# [What to do]
Each line from the opening of the records that follow to the line with "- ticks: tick" needs to be written out exactly. Add nothing.

The records Block Start

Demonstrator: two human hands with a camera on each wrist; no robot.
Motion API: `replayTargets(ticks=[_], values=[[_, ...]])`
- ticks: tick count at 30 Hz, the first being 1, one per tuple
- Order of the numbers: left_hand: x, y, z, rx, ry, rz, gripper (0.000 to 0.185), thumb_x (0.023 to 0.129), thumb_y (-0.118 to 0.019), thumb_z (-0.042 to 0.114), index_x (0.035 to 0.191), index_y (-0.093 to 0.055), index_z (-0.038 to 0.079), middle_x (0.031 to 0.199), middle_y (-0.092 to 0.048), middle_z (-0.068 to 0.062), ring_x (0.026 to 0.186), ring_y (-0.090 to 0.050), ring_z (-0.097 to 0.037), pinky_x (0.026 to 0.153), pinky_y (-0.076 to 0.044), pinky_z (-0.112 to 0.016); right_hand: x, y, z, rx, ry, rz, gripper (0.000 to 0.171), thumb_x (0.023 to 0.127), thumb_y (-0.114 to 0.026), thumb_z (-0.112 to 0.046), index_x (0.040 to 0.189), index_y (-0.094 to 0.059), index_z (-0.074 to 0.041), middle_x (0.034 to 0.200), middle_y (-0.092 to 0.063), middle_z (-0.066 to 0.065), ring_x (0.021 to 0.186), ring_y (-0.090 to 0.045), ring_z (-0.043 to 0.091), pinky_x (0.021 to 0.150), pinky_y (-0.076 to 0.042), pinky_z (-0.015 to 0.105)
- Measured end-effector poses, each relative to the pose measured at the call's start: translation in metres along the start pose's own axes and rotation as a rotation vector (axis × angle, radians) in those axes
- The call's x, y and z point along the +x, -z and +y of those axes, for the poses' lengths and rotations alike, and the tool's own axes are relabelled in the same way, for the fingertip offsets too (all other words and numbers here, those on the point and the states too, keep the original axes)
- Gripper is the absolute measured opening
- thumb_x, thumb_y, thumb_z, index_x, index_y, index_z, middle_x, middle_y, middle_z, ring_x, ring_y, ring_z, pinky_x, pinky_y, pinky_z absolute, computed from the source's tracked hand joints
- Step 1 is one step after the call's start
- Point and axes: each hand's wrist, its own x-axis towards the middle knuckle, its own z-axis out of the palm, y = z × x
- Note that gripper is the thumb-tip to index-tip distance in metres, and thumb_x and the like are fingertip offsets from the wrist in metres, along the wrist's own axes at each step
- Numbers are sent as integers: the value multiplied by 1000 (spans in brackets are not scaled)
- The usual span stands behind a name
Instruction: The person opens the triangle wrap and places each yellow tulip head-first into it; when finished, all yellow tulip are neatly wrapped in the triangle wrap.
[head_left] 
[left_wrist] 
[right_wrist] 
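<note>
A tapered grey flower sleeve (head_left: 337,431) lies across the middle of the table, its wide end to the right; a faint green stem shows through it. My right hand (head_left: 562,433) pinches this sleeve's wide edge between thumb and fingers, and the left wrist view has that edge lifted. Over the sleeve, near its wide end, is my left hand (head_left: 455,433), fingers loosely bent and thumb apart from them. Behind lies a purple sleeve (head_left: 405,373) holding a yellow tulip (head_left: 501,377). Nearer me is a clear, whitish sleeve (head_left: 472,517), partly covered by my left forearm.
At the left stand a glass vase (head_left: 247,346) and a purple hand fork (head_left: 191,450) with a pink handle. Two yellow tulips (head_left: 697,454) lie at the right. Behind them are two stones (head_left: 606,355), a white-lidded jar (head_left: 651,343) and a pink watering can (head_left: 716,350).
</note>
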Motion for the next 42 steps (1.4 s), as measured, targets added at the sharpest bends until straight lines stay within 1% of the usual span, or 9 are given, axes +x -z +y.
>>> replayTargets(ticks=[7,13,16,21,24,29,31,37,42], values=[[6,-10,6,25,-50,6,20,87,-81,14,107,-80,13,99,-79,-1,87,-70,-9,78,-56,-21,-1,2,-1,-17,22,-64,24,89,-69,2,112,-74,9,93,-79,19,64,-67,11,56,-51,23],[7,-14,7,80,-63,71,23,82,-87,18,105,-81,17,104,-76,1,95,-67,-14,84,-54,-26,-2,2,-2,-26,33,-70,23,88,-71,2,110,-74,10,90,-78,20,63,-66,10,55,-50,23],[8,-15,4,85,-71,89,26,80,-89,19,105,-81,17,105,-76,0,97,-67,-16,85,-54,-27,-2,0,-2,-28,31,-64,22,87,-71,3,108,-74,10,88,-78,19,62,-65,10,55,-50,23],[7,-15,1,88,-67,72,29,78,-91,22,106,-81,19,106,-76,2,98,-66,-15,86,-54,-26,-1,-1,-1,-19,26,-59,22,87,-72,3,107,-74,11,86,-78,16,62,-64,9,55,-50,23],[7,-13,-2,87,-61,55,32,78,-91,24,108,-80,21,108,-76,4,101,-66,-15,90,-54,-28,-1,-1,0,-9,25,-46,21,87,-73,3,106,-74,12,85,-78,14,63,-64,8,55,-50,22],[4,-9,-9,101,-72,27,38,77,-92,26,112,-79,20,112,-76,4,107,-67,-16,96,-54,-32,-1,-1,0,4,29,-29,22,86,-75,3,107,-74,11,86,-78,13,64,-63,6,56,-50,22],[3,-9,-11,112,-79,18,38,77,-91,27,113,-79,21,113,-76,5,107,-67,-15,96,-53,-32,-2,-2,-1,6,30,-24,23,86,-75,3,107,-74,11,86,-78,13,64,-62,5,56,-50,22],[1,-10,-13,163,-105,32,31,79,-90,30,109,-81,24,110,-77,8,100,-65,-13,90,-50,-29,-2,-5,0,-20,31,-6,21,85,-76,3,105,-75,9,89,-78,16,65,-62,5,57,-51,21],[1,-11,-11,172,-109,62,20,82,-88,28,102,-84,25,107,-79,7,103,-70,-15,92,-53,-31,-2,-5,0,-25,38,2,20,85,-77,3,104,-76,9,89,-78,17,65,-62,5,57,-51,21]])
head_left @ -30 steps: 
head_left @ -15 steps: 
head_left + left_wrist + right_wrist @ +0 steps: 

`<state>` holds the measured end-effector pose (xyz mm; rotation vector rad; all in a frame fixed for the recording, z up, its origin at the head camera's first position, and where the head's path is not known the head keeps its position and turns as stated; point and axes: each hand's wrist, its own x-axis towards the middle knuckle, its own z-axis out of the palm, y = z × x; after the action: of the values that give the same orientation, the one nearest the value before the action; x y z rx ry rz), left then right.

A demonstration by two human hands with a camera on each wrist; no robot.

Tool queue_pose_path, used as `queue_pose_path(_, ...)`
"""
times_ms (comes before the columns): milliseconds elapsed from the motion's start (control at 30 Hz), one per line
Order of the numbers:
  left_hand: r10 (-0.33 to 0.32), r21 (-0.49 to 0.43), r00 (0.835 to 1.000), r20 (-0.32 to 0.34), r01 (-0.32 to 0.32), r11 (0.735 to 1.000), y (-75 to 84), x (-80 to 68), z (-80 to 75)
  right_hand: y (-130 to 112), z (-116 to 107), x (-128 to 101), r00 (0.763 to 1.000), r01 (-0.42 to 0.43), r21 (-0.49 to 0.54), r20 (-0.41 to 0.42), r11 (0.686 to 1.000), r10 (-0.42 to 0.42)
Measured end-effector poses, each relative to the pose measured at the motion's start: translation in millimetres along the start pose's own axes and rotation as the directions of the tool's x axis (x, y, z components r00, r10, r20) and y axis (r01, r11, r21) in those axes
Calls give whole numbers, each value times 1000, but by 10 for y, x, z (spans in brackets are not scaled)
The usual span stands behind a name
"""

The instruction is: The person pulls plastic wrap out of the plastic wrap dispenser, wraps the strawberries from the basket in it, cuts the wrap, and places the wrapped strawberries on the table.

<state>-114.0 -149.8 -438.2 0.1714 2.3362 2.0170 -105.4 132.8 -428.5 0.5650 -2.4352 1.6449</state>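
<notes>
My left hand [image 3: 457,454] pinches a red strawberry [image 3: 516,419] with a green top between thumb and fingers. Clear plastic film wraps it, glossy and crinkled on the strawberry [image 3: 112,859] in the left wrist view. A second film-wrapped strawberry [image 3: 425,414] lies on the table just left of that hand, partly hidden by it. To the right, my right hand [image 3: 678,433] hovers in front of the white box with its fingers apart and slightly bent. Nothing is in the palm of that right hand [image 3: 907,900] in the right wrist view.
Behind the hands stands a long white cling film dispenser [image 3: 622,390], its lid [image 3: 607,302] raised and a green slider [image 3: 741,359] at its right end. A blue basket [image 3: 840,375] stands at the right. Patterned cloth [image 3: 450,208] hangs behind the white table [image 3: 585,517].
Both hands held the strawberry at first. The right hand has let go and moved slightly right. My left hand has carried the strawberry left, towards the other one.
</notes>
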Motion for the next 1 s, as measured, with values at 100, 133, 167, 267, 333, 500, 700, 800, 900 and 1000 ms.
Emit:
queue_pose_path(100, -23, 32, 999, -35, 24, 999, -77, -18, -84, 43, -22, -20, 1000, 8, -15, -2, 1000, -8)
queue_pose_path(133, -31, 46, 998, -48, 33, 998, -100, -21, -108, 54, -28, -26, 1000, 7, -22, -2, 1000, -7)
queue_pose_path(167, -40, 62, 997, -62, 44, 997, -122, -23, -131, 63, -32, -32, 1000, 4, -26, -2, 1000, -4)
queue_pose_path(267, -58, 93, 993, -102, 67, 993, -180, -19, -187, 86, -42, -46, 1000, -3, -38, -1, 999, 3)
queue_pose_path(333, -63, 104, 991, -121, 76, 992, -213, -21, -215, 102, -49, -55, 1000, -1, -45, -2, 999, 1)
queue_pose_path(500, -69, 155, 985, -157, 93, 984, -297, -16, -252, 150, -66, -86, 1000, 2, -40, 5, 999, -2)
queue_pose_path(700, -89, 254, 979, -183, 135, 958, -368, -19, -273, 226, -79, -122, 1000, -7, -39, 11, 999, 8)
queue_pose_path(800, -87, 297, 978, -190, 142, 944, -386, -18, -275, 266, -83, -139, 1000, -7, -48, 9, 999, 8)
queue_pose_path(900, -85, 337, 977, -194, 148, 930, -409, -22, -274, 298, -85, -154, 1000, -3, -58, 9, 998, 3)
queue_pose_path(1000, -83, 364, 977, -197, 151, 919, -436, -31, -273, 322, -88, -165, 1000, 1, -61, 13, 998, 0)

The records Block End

# [Solution to this exercise]
Demonstrator: two human hands with a camera on each wrist; no robot.
Motion API: `replayTargets(ticks=[_], values=[[_, ...]])`
- ticks: tick count at 30 Hz, the first being 1, one per tuple

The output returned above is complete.